▸ **WHAT TO DO**
Whenever a line of the data below holds the string "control", copy that line.

(Stored data)
- - - - -
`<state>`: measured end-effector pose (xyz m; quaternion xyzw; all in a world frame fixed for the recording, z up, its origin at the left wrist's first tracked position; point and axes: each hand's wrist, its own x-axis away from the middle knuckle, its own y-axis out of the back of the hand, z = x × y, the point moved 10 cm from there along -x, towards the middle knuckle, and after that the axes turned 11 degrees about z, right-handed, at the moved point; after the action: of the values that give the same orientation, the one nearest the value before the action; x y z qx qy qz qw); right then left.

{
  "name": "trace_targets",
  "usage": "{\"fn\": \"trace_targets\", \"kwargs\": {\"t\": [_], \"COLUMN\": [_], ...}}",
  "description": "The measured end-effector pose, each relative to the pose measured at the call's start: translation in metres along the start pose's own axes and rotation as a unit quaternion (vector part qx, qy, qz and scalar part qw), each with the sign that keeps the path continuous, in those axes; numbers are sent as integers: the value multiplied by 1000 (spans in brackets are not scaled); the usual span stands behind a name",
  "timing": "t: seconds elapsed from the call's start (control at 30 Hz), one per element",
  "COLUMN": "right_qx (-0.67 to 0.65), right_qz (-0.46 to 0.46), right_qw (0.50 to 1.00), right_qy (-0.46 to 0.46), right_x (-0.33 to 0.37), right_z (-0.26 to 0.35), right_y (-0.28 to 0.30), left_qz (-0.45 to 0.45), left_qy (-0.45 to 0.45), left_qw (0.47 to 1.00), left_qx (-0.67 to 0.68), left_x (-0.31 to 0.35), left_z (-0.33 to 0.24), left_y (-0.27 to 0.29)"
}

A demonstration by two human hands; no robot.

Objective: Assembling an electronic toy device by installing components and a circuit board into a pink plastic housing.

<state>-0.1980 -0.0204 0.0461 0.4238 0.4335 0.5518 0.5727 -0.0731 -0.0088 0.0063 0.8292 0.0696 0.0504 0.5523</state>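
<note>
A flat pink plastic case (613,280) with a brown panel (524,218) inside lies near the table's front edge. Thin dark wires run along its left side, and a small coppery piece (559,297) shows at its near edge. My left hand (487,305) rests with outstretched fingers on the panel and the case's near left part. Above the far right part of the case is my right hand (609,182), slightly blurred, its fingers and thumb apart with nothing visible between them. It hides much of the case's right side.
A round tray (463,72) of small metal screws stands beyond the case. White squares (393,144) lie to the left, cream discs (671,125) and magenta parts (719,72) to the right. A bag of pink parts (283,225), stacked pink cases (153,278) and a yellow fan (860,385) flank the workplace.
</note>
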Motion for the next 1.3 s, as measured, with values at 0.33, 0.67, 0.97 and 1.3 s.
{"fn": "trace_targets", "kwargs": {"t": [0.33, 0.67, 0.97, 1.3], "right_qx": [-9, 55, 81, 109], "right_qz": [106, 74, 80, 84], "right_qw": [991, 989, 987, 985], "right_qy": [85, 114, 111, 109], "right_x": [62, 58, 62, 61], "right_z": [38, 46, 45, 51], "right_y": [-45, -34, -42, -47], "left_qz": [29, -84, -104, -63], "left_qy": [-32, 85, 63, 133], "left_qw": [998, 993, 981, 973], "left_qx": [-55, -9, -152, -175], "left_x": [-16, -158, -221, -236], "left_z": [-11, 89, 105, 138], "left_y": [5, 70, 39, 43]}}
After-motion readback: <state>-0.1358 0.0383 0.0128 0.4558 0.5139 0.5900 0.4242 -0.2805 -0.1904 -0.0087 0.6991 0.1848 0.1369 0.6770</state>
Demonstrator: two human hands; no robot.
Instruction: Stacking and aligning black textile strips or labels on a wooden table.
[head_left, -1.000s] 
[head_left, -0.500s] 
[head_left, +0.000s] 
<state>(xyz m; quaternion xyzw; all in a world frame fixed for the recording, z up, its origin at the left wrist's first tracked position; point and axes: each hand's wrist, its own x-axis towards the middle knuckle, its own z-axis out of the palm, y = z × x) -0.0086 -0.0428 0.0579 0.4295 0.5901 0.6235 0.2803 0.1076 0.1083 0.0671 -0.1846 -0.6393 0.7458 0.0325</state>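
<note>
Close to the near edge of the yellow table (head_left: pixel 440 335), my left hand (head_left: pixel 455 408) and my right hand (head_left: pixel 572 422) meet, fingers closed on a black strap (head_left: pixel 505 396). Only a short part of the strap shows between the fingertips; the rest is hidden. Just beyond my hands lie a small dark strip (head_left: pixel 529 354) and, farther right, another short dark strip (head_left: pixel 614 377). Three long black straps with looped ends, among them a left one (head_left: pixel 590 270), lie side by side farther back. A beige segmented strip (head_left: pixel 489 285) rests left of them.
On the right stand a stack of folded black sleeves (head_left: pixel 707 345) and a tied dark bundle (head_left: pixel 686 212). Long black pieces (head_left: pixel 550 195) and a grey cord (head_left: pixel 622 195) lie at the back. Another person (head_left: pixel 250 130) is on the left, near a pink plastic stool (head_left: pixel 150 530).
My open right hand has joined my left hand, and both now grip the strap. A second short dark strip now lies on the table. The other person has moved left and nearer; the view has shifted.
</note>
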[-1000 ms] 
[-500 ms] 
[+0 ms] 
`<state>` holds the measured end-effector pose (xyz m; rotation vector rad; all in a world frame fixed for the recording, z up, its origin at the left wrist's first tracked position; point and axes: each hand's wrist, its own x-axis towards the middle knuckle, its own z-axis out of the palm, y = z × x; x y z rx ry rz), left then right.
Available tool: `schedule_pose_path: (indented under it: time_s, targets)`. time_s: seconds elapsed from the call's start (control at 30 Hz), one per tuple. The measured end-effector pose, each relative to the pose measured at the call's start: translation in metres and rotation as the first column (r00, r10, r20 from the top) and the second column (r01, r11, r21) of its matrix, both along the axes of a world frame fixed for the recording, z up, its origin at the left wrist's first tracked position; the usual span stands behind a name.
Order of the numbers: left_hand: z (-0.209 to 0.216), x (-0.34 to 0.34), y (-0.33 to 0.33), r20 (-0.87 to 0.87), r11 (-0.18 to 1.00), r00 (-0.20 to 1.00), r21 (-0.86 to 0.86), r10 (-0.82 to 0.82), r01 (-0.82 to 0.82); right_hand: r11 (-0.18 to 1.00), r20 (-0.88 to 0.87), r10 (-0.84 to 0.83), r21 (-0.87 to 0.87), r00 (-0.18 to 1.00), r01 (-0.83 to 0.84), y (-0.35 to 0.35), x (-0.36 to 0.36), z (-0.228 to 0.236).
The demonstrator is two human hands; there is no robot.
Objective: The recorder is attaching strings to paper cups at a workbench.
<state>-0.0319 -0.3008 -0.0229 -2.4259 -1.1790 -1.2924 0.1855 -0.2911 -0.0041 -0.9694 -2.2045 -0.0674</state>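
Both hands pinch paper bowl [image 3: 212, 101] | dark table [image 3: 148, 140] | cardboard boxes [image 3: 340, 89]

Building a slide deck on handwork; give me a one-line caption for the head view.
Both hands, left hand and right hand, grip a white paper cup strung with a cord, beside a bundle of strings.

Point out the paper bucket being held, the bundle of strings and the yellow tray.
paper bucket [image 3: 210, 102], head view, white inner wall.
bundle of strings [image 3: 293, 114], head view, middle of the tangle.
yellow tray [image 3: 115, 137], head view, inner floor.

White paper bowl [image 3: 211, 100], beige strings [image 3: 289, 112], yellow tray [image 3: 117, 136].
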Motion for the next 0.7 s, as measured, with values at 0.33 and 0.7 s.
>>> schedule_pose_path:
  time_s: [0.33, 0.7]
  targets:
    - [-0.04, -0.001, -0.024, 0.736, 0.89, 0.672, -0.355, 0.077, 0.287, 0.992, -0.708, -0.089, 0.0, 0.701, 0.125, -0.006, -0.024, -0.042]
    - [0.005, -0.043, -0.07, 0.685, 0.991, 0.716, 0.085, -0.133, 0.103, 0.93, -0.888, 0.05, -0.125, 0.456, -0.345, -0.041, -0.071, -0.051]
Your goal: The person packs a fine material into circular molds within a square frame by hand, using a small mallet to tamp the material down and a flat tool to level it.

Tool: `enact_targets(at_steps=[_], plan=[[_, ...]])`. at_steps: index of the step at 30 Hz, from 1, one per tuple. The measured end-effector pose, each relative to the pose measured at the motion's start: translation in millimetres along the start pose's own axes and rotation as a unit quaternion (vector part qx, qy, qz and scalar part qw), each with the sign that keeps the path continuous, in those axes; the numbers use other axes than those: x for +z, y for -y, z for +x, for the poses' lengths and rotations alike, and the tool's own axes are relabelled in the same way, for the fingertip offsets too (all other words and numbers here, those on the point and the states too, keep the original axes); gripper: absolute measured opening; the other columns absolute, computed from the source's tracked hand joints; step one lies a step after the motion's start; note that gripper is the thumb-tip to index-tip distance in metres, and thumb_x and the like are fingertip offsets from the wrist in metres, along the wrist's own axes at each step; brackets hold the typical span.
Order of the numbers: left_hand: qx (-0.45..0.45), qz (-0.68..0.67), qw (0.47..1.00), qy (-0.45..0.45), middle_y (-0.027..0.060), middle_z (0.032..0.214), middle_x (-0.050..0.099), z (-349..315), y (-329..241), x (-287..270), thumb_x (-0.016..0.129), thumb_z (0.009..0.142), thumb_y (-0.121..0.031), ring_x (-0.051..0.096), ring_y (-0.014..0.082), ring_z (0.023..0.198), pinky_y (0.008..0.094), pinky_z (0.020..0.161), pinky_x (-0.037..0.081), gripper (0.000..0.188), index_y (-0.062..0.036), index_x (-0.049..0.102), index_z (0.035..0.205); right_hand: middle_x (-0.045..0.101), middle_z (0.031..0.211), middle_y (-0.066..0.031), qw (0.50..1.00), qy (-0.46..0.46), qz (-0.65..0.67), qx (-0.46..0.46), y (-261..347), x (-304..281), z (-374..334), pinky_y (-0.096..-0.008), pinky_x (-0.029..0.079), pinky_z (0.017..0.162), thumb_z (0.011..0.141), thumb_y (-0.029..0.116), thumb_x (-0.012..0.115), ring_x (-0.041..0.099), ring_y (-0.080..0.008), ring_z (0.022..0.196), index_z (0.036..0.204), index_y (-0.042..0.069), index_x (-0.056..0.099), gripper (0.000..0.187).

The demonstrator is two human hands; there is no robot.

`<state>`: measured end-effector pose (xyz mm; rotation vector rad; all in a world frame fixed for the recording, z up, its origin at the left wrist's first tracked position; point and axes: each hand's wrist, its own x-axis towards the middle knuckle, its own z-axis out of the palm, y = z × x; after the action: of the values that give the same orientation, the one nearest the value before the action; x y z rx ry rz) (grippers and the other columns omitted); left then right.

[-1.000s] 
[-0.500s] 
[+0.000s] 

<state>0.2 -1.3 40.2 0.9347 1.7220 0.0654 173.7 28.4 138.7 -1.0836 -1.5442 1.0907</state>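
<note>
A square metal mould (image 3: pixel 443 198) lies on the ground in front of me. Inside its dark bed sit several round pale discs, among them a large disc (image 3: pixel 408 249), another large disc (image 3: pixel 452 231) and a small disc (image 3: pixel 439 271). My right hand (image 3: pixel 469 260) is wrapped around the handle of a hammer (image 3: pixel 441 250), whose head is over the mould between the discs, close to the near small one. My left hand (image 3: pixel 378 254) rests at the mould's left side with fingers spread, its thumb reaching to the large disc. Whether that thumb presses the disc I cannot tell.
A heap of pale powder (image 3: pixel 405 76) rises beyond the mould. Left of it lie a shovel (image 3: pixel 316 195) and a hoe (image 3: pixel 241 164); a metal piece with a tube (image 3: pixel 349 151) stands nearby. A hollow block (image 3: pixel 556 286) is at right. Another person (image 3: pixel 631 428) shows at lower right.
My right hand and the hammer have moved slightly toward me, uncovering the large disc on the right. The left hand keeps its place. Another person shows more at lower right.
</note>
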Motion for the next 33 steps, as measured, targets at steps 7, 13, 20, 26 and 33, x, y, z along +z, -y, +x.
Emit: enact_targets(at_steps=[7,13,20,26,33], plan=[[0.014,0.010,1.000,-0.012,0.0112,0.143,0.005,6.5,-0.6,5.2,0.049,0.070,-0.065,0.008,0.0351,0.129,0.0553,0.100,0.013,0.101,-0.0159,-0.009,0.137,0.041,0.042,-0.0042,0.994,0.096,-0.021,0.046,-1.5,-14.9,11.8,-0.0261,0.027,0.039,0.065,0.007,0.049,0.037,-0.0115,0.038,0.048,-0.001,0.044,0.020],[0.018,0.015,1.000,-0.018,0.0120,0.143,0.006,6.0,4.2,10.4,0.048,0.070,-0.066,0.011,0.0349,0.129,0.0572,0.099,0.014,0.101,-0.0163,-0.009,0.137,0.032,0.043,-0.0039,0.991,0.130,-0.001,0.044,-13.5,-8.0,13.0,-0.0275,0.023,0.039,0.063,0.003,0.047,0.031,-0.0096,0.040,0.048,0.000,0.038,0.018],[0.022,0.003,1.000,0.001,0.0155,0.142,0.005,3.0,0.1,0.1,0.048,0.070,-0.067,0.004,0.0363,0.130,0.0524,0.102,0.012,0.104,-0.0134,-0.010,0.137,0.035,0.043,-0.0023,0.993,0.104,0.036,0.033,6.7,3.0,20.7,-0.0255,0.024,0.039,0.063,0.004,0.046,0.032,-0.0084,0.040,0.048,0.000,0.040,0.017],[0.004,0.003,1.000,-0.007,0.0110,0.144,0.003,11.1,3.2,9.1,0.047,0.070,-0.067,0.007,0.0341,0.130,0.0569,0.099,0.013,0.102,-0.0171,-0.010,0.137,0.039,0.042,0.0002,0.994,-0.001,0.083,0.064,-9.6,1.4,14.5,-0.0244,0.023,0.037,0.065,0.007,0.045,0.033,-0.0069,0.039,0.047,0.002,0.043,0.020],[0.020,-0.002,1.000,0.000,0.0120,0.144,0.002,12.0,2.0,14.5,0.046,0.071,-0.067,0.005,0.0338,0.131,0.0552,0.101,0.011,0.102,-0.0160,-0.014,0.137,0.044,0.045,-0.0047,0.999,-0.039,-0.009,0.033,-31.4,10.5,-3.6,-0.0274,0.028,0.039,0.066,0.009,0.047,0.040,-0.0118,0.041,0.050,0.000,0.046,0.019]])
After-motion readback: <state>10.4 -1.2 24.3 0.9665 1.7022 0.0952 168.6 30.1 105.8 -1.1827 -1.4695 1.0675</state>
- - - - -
▸ **EXPECTED OUTPUT**
  "timing": "t: seconds elapsed from the call's start (control at 30 Hz), one per element",
Available tool: `schedule_pose_path: (indented under it: time_s, targets)`. time_s: seconds elapsed from the call's start (control at 30 Hz), one per tuple. The measured end-effector pose, each relative to the pose measured at the call's start: translation in metres and rotation as the first column (r00, r10, r20 from the top) and the second column (r01, r11, r21) of its matrix, both along the axes of a world frame fixed for the recording, z up, its origin at the left wrist's first tracked position; the usual span stands behind a name.

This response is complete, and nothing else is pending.